INDIGENOUS WISDOM, SCIENTIFIC KNOWLEDGE AND THE TEACHINGS OF PLANTS

Wisdom about the natural world delivered by an able writer who is both Indigenous and an academic scientist.

“This braid is woven from three strands,” writes Kimmerer, an enrolled member of the Citizen Potawatomi Nation: “indigenous ways of knowing, scientific knowledge, and the story of an Anishinabekwe scientist trying to bring them together in service to what matters most.” The author’s 2013 book of essays on Native folkways concerning plants and their roles in human life is reissued here with new illustrations and design, a handsome production that well serves her engaging text, which will be of interest to readers schooled in the work of writers such as Wendell Berry, Leslie Marmon Silko, and Joy Harjo. In Anishinaabe belief, writes Kimmerer, sweetgrass “was the very first to grow on the earth,” a constant reminder of the creator called Skywoman.

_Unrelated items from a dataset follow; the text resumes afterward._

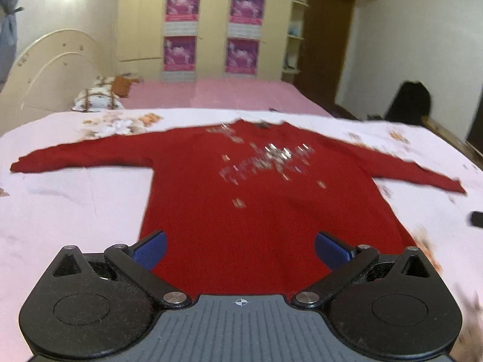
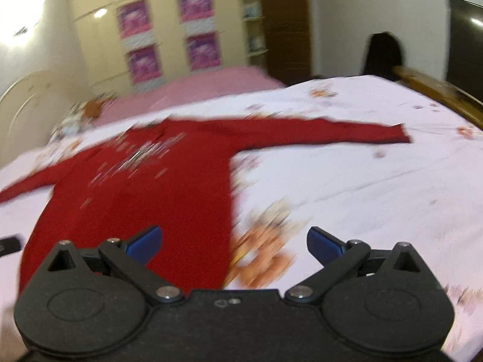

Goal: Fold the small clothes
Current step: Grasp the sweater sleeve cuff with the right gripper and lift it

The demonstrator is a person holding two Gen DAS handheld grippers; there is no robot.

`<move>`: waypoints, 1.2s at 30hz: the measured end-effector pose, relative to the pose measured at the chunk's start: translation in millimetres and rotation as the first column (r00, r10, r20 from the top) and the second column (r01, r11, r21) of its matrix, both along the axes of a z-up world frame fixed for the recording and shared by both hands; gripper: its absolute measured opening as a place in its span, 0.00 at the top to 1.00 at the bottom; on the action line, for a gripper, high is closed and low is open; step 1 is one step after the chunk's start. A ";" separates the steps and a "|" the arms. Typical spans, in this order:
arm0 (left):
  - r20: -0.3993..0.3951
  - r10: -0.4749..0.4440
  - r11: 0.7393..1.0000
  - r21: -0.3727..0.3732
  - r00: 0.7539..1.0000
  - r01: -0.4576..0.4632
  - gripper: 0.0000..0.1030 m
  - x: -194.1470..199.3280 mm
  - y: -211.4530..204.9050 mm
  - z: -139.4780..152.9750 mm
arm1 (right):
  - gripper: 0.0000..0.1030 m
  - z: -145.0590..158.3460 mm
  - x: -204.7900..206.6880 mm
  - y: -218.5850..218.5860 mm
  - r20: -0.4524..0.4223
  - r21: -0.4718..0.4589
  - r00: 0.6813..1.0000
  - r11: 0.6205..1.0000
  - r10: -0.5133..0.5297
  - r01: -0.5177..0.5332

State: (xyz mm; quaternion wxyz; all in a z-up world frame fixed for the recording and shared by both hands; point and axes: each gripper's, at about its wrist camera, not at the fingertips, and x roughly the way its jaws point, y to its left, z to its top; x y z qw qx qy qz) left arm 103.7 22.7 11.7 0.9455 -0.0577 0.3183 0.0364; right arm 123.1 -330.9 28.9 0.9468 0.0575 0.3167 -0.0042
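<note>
A red long-sleeved top (image 1: 256,199) with silver sequins on the chest lies flat, front up, on a white floral bedsheet (image 1: 75,211), both sleeves spread out sideways. My left gripper (image 1: 240,249) is open and empty, above the top's bottom hem, fingers apart over the red cloth. The top also shows in the right wrist view (image 2: 145,199), left of centre. My right gripper (image 2: 234,242) is open and empty, above the hem's right corner; its left finger is over the red cloth, its right finger over the sheet.
A second bed with a pink cover (image 1: 217,93) and pillows (image 1: 96,98) lies behind. A cream wardrobe with purple posters (image 1: 211,27) stands at the back, a brown door (image 1: 326,39) to its right. A small dark object (image 1: 476,219) lies on the sheet at the right.
</note>
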 end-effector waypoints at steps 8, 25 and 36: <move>-0.037 0.101 0.995 -0.022 0.994 -0.102 0.00 70.8 32.3 -11.5 | 0.04 1.7 99.1 -115.1 0.123 0.123 0.961 0.964 -0.249 0.234; -0.171 0.145 0.989 -0.015 0.974 -0.150 0.00 148.2 61.8 -67.4 | 0.46 -122.4 215.8 -292.2 -0.076 0.555 0.855 0.690 -0.513 0.464; -0.205 0.234 0.964 -0.076 0.950 -0.253 0.00 169.4 116.0 -74.6 | 0.93 -101.2 250.9 -273.4 -0.019 0.367 0.888 0.823 -0.460 0.434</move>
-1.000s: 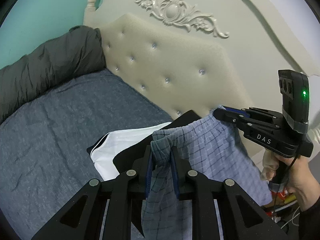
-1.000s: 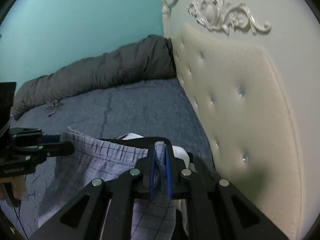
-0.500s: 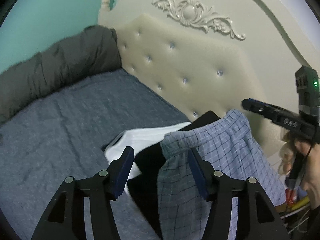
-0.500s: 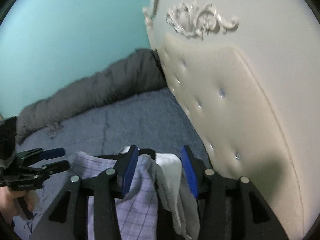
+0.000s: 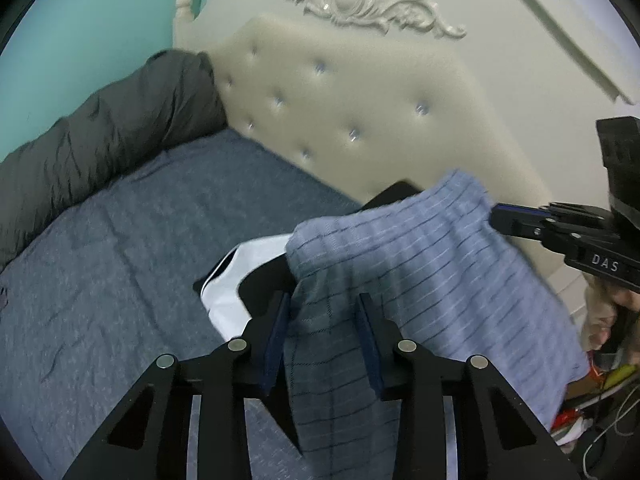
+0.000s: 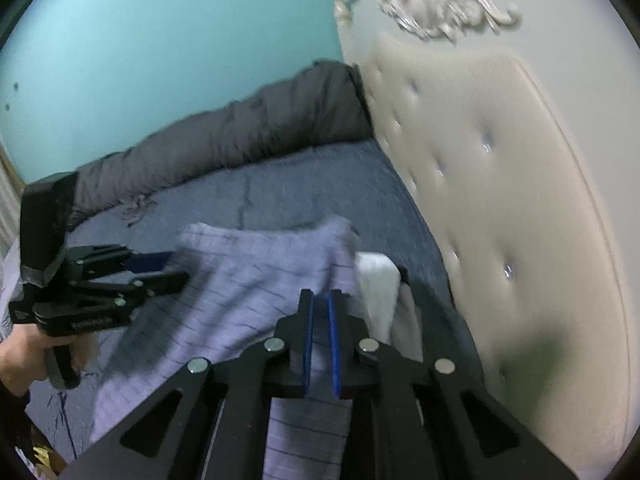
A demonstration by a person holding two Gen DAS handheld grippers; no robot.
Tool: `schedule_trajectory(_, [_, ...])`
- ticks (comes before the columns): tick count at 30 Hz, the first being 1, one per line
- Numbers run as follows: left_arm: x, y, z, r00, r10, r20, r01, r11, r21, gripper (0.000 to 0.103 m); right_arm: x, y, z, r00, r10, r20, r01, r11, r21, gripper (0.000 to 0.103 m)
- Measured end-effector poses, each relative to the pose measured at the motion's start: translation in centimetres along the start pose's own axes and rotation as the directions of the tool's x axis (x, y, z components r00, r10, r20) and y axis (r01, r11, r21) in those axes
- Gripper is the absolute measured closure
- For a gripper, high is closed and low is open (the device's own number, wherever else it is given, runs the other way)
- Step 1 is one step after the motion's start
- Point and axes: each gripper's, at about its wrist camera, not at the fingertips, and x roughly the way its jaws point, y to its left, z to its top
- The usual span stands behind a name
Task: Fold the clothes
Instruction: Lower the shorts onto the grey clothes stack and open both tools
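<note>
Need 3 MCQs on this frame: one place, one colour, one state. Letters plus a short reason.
1. Where does the grey duvet lie?
A. On the floor
B. Along the far edge of the bed, under the teal wall
C. On top of the shorts

2. What colour are the plaid shorts?
A. Red
B. Yellow
C. Light blue with dark lines

3. How is the left gripper?
A. Open, fingers either side of the shorts' fabric
B. Shut on a white garment
C. Out of view

Key:
1 B: the duvet is bunched between the blue bed cover and the wall, its end against the headboard.
2 C: both wrist views show pale blue cloth with thin dark lines.
3 A: the left wrist view shows a wide gap between the pads, with the cloth running through it.
</note>
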Motion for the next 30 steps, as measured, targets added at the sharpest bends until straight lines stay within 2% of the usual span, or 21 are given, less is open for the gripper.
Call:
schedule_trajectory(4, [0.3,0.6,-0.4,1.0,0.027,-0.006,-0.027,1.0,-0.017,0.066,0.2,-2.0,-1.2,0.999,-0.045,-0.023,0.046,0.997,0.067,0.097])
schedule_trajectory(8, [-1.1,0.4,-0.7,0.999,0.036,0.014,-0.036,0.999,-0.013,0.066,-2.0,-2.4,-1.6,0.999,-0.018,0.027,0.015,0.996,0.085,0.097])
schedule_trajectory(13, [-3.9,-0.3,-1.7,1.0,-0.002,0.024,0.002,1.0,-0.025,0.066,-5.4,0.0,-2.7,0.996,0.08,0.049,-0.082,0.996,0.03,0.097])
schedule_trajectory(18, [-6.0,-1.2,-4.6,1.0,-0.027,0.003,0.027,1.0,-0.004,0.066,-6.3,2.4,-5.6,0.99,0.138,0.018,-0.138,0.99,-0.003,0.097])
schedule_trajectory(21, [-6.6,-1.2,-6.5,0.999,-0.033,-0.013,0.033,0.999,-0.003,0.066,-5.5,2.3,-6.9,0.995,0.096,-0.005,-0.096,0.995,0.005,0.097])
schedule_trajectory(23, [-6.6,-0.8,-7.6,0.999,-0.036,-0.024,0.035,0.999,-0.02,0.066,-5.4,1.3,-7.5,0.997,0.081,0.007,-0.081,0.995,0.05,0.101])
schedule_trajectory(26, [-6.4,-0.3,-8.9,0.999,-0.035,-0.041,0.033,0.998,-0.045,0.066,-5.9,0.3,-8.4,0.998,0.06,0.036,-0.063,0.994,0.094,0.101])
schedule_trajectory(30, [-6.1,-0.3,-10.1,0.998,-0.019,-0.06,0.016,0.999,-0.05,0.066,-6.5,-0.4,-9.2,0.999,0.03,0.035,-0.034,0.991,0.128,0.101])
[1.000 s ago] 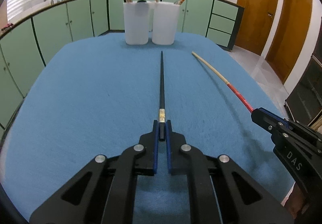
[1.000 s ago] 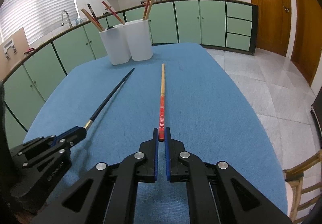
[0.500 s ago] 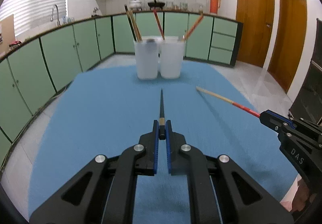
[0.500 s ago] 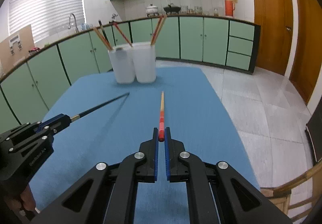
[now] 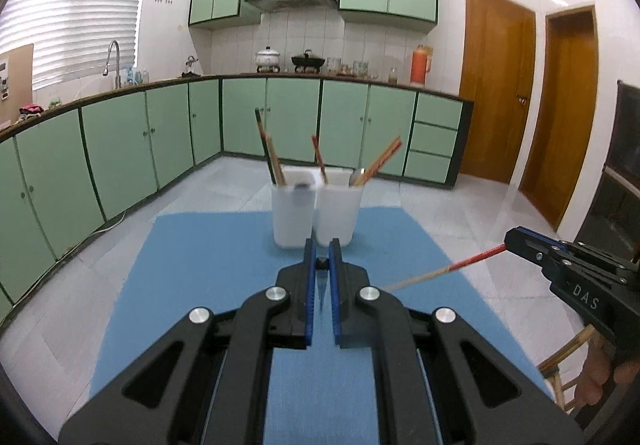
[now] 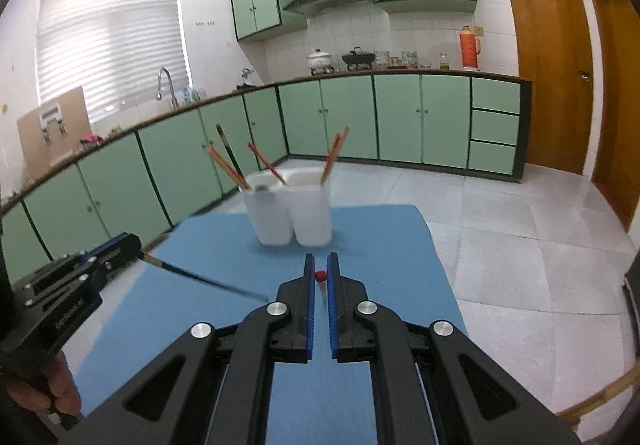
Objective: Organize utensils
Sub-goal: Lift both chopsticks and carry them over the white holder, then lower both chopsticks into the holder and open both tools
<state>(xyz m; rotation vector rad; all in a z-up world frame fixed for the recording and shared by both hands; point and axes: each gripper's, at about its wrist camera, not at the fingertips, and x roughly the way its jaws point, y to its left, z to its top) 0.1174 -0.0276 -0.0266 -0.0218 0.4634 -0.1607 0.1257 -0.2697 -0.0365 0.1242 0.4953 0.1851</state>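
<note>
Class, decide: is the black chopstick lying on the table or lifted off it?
Lifted: the left tongs are shut on the black chopstick, which hangs above the blue table.

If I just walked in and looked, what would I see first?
Probably the two black grippers with blue pads held up over the blue table cloth: the left gripper pinches a thin black chopstick, and the right gripper pinches a red-and-tan chopstick. Behind them, at the far end of the cloth, stand two white plastic cups side by side with more chopsticks poking out.
</note>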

It holds a sacred role, and it represents an important component of what the author describes as “global ecosystems,” which speak to the possibility of positive interactions between humans and the natural environment, a welcome optimism given all the counterexamples one might produce of our destructive influences. Rethinking that possibility requires going to first principles. As Kimmerer writes, the English word bay is a noun, trapping a natural thing into a static category best reserved for dead things, whereas the Ojibwe word wiikwegamaa, turning the concept into a verb meaning “to be a bay,” “releases the water from bondage and lets it live.” Indigenous knowledge instructs those who seek healthy relations with their surroundings in many ways. Kimmerer writes of a teacher who directs us to walk in such a way “that each step is a greeting to Mother Earth” while the dread monster called the Windigo speaks metaphorically to our need to consume: “The more a Windigo eats, the more ravenous it becomes.”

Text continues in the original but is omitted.